What is being asked: Look for the word "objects" in the records, and copy each line where it appears.

-.-.-

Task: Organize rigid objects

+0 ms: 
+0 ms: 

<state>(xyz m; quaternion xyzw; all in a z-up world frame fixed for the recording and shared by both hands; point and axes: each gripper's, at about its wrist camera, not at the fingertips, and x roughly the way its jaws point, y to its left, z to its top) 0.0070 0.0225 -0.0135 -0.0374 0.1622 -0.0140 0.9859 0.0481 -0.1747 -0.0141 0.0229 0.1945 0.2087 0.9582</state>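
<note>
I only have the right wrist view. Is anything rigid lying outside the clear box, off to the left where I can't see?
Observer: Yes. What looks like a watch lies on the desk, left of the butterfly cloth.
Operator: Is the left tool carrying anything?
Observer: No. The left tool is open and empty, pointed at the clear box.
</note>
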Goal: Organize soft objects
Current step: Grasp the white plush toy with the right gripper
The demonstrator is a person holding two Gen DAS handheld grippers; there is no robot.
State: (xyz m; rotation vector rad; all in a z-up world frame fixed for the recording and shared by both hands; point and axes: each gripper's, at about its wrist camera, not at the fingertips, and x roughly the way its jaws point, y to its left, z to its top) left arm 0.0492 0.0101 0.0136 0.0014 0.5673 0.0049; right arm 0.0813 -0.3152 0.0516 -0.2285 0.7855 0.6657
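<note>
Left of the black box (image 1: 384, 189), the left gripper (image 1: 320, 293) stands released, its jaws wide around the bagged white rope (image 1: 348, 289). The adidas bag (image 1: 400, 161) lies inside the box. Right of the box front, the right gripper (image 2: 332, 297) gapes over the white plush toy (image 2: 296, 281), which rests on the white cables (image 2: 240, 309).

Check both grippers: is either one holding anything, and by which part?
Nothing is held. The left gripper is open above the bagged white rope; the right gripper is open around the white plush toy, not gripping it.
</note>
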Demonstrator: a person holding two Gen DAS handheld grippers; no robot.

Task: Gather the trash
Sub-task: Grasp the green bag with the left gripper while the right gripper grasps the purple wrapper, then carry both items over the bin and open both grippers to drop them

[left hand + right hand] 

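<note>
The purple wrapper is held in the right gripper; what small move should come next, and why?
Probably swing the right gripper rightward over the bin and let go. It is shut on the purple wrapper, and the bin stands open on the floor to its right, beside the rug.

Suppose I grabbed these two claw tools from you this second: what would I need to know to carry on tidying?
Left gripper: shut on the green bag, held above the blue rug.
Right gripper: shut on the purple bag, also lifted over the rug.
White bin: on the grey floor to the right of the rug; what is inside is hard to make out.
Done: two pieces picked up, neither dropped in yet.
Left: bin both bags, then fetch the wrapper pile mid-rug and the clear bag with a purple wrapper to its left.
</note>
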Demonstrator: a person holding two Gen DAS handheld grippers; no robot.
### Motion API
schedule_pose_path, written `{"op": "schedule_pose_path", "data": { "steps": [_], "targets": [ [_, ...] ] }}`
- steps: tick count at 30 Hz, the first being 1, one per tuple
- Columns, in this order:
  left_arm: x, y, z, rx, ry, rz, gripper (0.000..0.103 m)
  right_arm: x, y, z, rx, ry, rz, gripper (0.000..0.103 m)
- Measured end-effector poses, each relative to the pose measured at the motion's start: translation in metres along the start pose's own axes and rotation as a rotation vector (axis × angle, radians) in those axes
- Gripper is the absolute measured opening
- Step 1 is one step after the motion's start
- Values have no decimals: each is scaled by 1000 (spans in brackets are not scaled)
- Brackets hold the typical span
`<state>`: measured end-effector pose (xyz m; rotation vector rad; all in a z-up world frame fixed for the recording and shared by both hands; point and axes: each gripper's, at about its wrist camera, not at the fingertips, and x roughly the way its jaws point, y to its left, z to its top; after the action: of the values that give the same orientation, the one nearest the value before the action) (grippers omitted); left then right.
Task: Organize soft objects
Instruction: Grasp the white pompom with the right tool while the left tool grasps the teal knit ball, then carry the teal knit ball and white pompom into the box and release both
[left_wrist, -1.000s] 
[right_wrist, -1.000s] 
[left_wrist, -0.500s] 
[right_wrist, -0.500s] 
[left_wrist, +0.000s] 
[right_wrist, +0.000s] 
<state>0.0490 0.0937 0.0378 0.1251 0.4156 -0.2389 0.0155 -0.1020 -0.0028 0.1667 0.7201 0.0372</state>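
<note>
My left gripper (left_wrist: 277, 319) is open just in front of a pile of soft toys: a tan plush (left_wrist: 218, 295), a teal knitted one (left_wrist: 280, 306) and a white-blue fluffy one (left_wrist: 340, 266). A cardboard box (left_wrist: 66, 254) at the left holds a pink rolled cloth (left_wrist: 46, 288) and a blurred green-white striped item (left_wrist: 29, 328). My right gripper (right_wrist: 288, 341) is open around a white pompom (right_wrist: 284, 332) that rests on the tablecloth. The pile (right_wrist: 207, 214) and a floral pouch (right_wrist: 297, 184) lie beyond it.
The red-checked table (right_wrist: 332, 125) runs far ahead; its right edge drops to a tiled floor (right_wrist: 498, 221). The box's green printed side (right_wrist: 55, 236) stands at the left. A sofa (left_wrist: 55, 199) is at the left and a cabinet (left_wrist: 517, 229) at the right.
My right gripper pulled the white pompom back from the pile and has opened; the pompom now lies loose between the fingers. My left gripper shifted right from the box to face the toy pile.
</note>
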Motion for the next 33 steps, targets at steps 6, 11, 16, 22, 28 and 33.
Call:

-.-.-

Solution to this problem:
Task: Organize rigid objects
Goal: Organize soft objects
Task: Organize soft objects

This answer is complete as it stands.